What to do => Omit all pictures, then repeat the listing exactly.
Start of Block
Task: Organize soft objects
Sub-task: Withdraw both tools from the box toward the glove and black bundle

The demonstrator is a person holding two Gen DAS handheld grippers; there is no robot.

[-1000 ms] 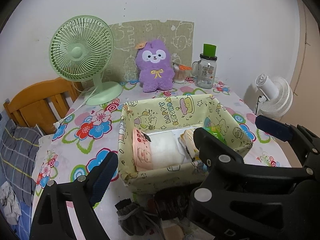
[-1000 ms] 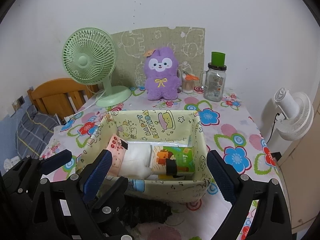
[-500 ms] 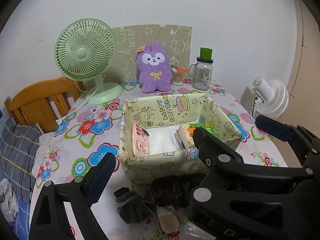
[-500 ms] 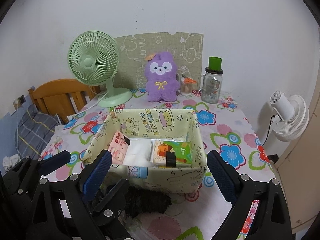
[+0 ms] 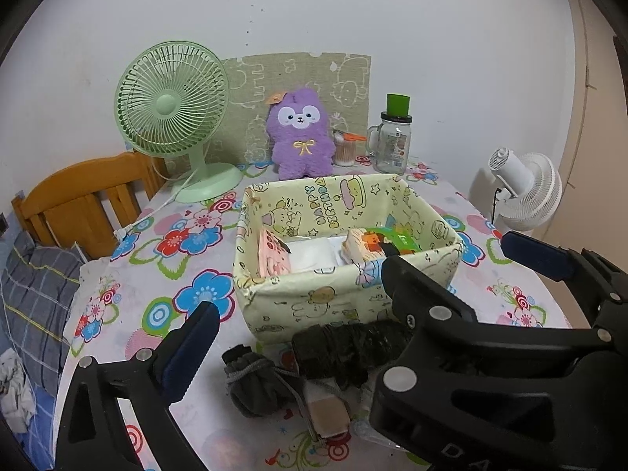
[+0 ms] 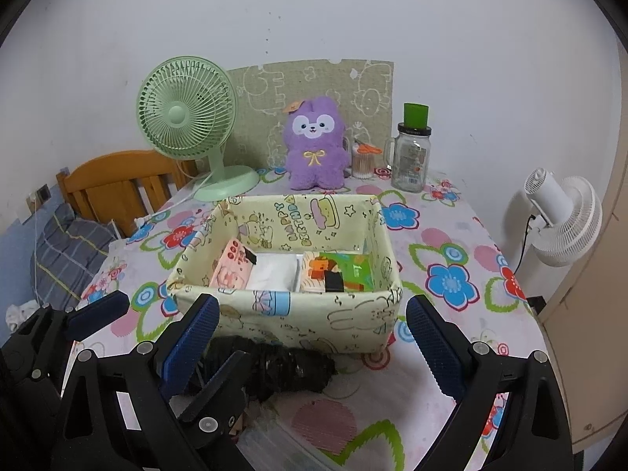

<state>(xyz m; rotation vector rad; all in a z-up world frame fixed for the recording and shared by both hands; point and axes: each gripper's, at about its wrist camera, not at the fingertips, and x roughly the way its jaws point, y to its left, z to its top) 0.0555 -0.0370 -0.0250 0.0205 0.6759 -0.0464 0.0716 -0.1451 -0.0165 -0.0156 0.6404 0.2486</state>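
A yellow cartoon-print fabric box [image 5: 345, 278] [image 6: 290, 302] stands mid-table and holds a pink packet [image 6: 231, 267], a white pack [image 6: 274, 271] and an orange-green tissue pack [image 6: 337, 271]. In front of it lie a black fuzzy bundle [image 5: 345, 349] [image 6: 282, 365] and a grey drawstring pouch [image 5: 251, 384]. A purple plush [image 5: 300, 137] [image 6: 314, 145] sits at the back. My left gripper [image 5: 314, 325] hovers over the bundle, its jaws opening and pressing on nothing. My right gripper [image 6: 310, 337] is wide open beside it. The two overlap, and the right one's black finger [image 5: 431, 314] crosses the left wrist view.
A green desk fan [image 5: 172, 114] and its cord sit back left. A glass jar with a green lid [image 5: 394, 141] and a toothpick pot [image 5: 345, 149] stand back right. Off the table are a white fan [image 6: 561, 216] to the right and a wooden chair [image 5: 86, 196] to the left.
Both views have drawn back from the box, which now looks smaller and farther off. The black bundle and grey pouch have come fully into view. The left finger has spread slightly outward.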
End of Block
Result of this exercise =>
Task: Organize soft objects
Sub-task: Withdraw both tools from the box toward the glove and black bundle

The demonstrator is a person holding two Gen DAS handheld grippers; there is no robot.

[-1000 ms] 
[-1000 ms] 
[-500 ms] 
[-500 ms] 
[+0 ms] 
[+0 ms] 

<state>(xyz m; rotation vector rad; all in a z-up world frame fixed for the recording and shared by both hands; point and axes: each gripper's, at about its wrist camera, not at the fingertips, and x roughly the way its jaws point, y to its left, z to its top) 0.0555 -0.0370 -0.0250 0.0205 0.6759 -0.0464 0.0716 -0.1451 -0.0165 -0.0156 0.6404 0.2486</state>
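A yellow cartoon-print fabric box [image 5: 345, 278] [image 6: 290, 302] stands mid-table and holds a pink packet [image 6: 231, 267], a white pack [image 6: 274, 271] and an orange-green tissue pack [image 6: 337, 271]. In front of it lie a black fuzzy bundle [image 5: 345, 349] [image 6: 282, 365] and a grey drawstring pouch [image 5: 251, 384]. A purple plush [image 5: 300, 137] [image 6: 314, 145] sits at the back. My left gripper [image 5: 314, 325] hovers over the bundle, its jaws opening and pressing on nothing. My right gripper [image 6: 310, 337] is wide open beside it. The two overlap, and the right one's black finger [image 5: 431, 314] crosses the left wrist view.
A green desk fan [image 5: 172, 114] and its cord sit back left. A glass jar with a green lid [image 5: 394, 141] and a toothpick pot [image 5: 345, 149] stand back right. Off the table are a white fan [image 6: 561, 216] to the right and a wooden chair [image 5: 86, 196] to the left.
Both views have drawn back from the box, which now looks smaller and farther off. The black bundle and grey pouch have come fully into view. The left finger has spread slightly outward.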

With this, the exercise is done.